Work instructions :: The line that contains "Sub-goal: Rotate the" marks the start. Please set it down, with every later line of the data, exactly and without pictures.

Data provided ::

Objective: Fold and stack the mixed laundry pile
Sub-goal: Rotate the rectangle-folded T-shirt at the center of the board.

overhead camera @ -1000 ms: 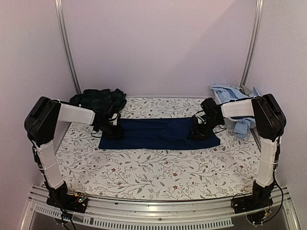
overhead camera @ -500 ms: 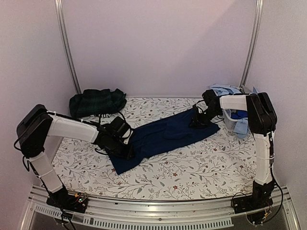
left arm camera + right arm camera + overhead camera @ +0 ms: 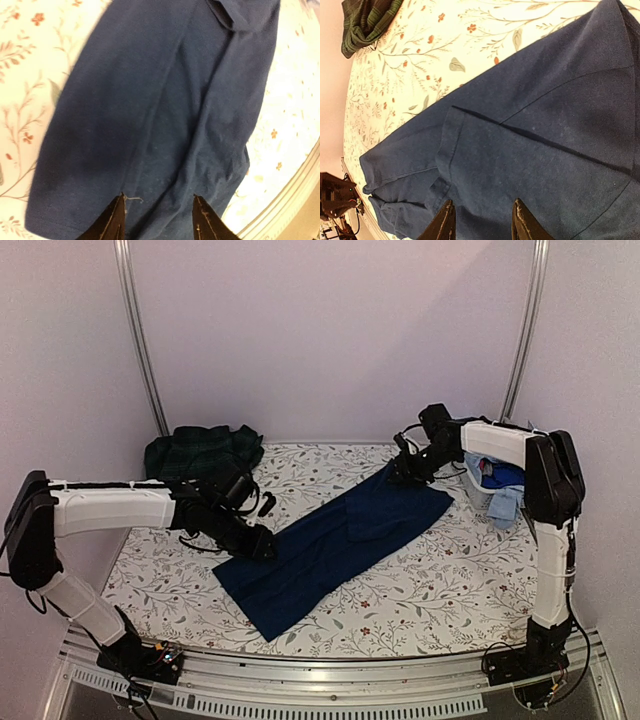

Response below ::
Sub-goal: Rotate the rectangle-folded T-shirt at the center of the board.

overhead camera @ -1000 ms: 
overhead camera @ -500 ms: 
left arm camera + right arm camera + overhead camera @ +0 ms: 

Nothing remains to be added to the answer.